Eine Abmahnung ist formlos möglich, der Vermieter kann den Mieter also auch mündlich im Treppenhaus abmahnen. Bei einer mündlichen Abmahnung ist jedoch zu bedenken, dass der Vermieter im Streitfall nachweisen muss, dass der Mieter auch tatsächlich abgemahnt wurde. War ein Zeuge zugegen, gut! Aber wird die Person sich auch an alle Einzelheiten erinnern können? Deshalb sollte eine Abmahnung immer schriftlich erfolgen - sicher ist sicher.

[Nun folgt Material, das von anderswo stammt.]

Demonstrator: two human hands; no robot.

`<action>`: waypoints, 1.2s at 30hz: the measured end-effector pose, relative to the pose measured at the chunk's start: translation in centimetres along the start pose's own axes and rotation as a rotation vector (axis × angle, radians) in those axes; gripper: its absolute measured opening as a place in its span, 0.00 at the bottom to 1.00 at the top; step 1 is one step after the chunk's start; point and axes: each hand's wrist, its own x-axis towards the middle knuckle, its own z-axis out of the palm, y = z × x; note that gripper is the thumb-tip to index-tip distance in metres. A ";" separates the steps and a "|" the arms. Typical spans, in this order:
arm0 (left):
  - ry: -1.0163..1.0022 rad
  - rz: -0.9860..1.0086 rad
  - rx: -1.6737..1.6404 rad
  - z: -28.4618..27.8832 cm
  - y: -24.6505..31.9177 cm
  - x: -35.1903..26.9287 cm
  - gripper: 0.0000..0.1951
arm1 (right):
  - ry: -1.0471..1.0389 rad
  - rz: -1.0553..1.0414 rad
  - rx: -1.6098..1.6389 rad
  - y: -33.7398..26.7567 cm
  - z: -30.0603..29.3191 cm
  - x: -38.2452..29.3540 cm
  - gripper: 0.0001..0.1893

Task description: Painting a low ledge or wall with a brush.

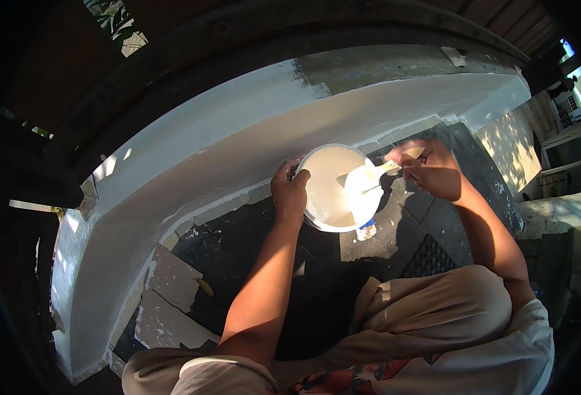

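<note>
A round white plastic bucket of white paint (325,197) is held up before me above the dark floor. My left hand (290,187) grips its left side, thumb over the rim. Between the fingers of my right hand (426,165) is the pale handle of a paintbrush (388,167). The brush head reaches over the right part of the bucket, where glare blurs its bristles. Behind the bucket runs a low wall with a white-painted top (251,89); farther right, that top shows a grey-brown unpainted stretch (359,71).
Paint-spotted flat sheets (172,316) lie on the dark tiled floor (241,242) at the left. A blue and white object (366,230) sits below the bucket. Dark wooden boards rise behind the wall. My bent knee (468,296) is close at the right.
</note>
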 end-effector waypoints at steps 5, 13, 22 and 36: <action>-0.010 0.004 -0.005 -0.2 -0.1 0.0 0.18 | 0.109 -0.178 0.025 -2.3 -0.3 -0.8 0.16; -0.028 0.024 -0.003 -0.1 -0.2 0.0 0.18 | 0.268 -0.448 0.111 -4.7 -3.2 -0.4 0.15; -0.035 0.042 0.006 -0.3 -0.5 0.0 0.17 | 0.271 -0.919 -0.322 -5.3 -2.4 4.1 0.17; -0.035 0.017 0.001 -0.1 -0.1 0.0 0.18 | 0.271 -1.042 -0.575 -5.1 -0.4 7.9 0.17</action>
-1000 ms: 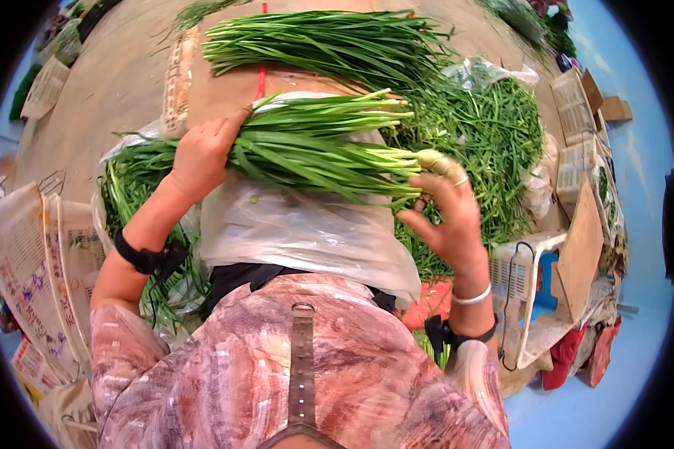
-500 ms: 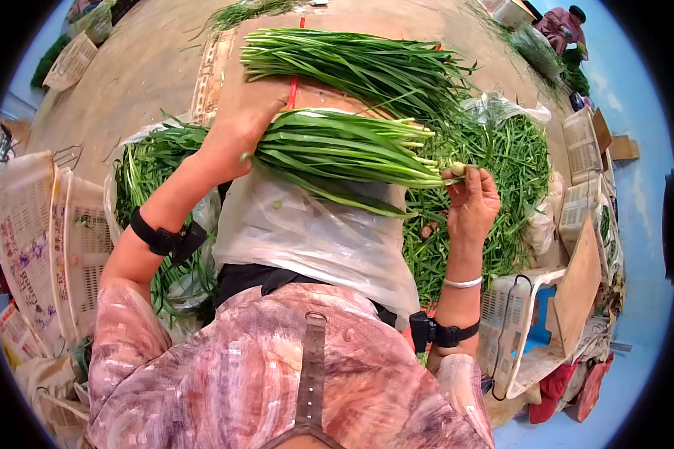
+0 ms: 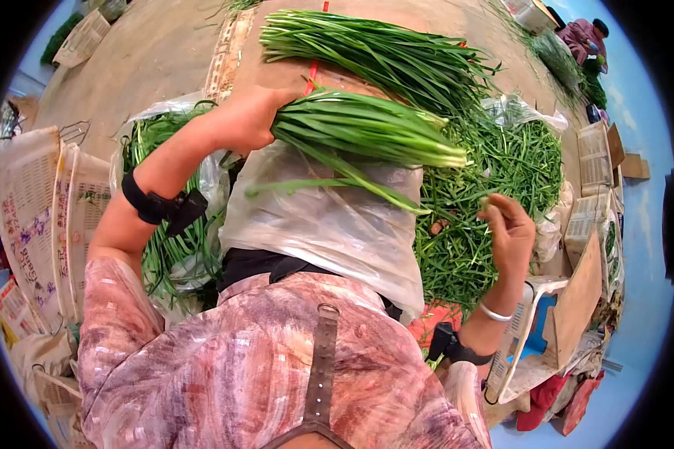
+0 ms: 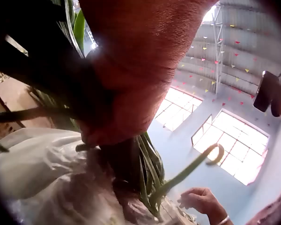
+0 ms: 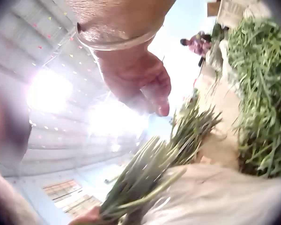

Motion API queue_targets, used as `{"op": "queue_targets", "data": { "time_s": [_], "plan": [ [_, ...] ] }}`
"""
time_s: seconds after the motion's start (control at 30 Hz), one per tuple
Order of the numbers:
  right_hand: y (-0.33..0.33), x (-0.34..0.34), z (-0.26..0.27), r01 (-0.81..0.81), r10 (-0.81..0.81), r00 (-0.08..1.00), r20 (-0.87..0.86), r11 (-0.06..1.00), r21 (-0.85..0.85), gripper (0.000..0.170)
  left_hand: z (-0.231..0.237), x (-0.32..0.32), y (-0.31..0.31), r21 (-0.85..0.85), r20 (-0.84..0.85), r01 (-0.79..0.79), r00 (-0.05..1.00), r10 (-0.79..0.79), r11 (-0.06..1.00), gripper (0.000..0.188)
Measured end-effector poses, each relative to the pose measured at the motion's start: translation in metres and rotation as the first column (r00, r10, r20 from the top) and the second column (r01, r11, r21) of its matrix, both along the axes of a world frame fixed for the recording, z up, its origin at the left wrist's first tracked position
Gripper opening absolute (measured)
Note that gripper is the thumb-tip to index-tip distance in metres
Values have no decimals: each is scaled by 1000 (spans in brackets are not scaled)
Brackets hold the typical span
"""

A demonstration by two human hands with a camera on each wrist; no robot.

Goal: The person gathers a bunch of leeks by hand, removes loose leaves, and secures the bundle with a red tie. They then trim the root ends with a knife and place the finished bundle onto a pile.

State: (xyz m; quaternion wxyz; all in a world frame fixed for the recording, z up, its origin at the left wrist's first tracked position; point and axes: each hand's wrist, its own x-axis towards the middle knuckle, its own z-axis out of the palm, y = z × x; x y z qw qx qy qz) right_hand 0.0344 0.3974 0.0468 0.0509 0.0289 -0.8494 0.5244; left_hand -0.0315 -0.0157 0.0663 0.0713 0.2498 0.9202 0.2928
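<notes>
My left hand [image 3: 256,118] grips a bunch of garlic chives [image 3: 367,127] by its leafy end, and the pale stem ends point right. One stalk [image 3: 386,196] droops below the bunch, over the clear plastic sheet [image 3: 314,224] on the lap. In the left wrist view a curled leaf tip [image 4: 215,152] sticks out beneath the dark, close hand. My right hand [image 3: 513,232] is apart from the bunch, to its right and lower, fingers loosely bent and nothing seen in them. In the right wrist view, its fingers [image 5: 161,105] hang above the stem ends.
A second bunch of chives [image 3: 374,60] lies across a board ahead, over a red strap [image 3: 312,75]. Loose trimmed leaves [image 3: 464,254] heap at the right, and more chives [image 3: 168,142] fill a plastic bag at left. Crates [image 3: 535,329] line the right; another person [image 3: 584,41] sits far back.
My right hand has drawn away from the stem ends, right and down. The bunch stays in my left hand, and a stalk now hangs lower from it. The head view has shifted.
</notes>
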Motion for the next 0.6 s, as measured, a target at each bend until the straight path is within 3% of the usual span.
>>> {"op": "queue_targets", "data": {
  "time_s": [0.03,0.07,0.1,0.13,0.17,0.27,0.3,0.37,0.43,0.5,0.6],
  "plan": [
    [-21,4,12,-108,110,993,-42,992,61,17,7,-1,1,-2,-7,2,1000,-2,1000,46],
    [-41,6,18,-169,169,985,12,986,1,18,13,-2,2,37,57,30,998,-32,999,45],
    [-53,5,15,-207,213,976,-55,974,90,22,17,-2,3,76,120,56,991,-65,996,43],
    [-64,1,10,-227,246,966,-87,957,182,32,15,-8,0,26,343,-22,939,12,999,42],
    [-74,-2,8,-168,312,920,-239,862,478,44,14,-8,-3,25,339,-20,941,10,999,42],
    [-87,-19,-16,-125,331,894,-301,830,543,52,11,-10,-7,68,427,-45,904,12,997,44],
    [-87,-26,-22,-45,263,915,-307,821,570,52,11,-10,-7,70,418,-40,909,7,997,44],
    [-86,-35,-27,34,195,928,-318,805,593,51,10,-10,-11,111,584,-116,811,29,987,44],
    [-84,-45,-25,112,217,885,-411,758,643,47,6,-12,-14,158,625,-155,780,23,975,44],
    [-83,-54,-20,162,214,850,-481,763,626,40,8,-11,-14,234,730,-260,684,8,937,44],
    [-84,-67,-12,142,250,811,-530,794,591,24,4,-14,-18,245,703,-236,711,-5,940,43]
  ]
}}
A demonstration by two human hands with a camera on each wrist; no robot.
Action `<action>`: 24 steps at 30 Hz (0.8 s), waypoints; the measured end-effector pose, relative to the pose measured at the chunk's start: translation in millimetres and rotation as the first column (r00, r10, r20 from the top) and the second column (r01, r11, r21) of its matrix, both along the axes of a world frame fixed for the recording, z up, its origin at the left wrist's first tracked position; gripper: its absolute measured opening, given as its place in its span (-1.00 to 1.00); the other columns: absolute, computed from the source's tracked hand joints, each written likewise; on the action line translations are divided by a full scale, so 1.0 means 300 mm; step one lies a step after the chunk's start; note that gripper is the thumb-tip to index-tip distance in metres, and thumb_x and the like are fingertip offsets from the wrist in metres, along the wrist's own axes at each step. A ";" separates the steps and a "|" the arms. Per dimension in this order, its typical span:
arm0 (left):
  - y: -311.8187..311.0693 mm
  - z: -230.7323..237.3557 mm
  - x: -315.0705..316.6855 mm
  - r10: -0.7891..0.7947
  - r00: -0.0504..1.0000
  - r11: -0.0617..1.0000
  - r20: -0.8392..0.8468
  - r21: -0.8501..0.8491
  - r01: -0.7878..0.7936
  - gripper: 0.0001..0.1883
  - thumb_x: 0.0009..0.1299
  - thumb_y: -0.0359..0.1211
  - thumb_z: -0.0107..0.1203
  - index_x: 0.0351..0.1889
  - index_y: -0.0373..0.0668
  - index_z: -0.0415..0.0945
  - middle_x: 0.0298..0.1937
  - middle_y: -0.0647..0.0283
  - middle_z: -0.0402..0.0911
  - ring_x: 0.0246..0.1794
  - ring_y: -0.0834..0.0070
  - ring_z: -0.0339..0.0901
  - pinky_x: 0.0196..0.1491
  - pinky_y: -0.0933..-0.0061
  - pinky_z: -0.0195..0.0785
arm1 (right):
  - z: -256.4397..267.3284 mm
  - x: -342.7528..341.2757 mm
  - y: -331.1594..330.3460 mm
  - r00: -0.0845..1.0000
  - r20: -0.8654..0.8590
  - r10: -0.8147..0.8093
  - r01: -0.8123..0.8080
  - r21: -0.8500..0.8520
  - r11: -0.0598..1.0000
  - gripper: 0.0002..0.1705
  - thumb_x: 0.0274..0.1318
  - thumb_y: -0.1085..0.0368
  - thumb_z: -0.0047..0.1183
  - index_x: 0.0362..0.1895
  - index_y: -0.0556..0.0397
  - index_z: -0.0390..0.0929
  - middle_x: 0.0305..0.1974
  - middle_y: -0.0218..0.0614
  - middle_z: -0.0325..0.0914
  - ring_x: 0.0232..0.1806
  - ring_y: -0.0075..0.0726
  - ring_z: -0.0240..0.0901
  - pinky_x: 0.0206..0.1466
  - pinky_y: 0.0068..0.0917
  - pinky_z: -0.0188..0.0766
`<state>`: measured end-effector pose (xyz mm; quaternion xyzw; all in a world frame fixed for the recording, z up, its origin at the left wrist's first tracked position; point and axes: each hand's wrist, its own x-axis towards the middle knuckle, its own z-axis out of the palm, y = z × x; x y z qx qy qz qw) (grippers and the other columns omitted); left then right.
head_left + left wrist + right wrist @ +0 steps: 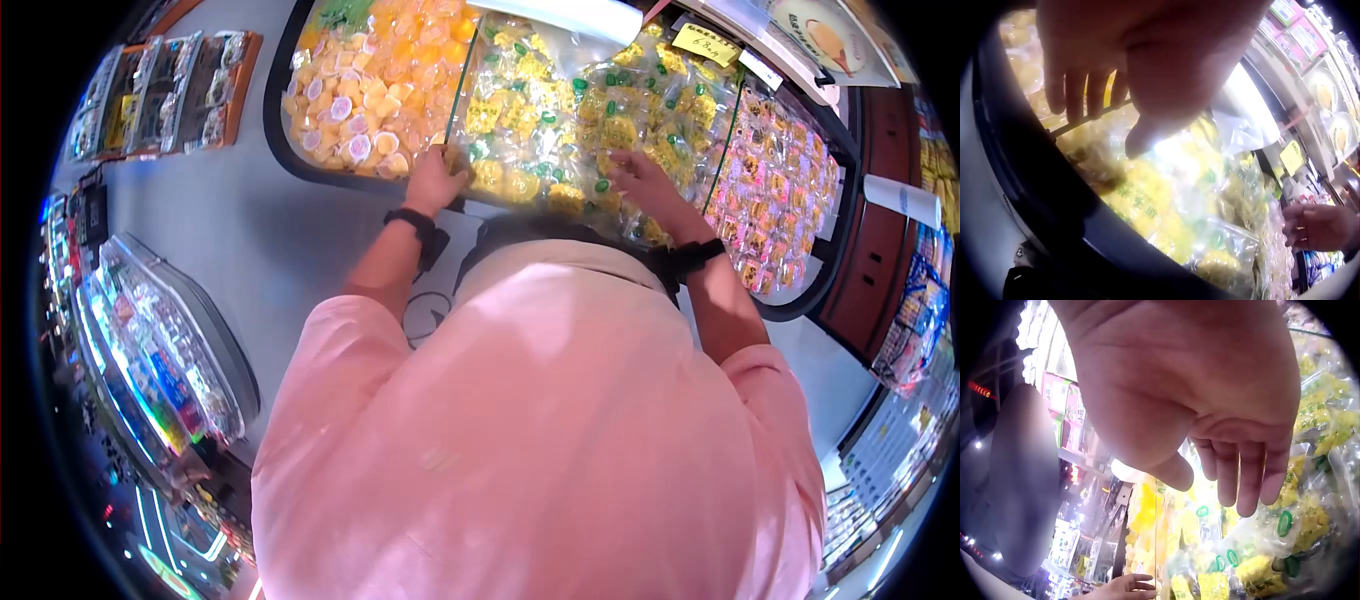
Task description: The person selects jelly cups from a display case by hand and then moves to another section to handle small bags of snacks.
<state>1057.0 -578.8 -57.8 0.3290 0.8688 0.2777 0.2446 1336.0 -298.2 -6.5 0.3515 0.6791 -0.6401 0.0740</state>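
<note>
In the head view my left hand (437, 182) is at the front edge of the display bin, by the dark divider (462, 95) between two sections. The left wrist view shows its fingers (1074, 94) pointing down over that divider, thumb apart, above clear bags of yellow food (1141, 194). My right hand (652, 192) hovers over more yellow packets with green labels (620, 130). Seen from the right wrist, its fingers (1250, 481) are loosely extended and hold nothing, close above a packet with a green oval label (1284, 524).
Orange and pale jelly cups (355, 100) fill the bin's left section, small pink-wrapped packets (775, 190) its right. A black rim (290, 160) borders the bin. A white roll (570, 15) and a yellow price card (706, 45) stand behind. Another display case (175, 340) is at left.
</note>
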 end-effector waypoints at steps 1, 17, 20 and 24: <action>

Ist der Vermieter der Auffassung, dass der Mieter seine mietvertraglichen Pflichten verletzt, kann er ihn abmahnen. Abmahnen heißt, der Vermieter fordert den Mieter unter konkreter Nennung des Sachverhaltes auf, sein vertragswidriges Verhalten nicht zu wiederholen oder er setzt eine Frist, innerhalb derer das vertragswidrige Verhalten zu beenden ist.

Abmahngründe

  • Der Mieter hält sich nicht an die Ruhezeiten im Haus
  • Die Miete wird zu spät überwiesen
  • Verstoß gegen ein wirksames Haustierhaltungsverbot
  • Unerlaubte Untervermietung
  • Berufsausübung in der Wohnung
  • Ständige Ruhestörungen
  • Vertragswidrige Überbelegung der Wohnung usw.

So unterschiedlich die Fälle sind, sie stellen allesamt Vertragsverstöße dar, die der Vermieter abmahnen kann.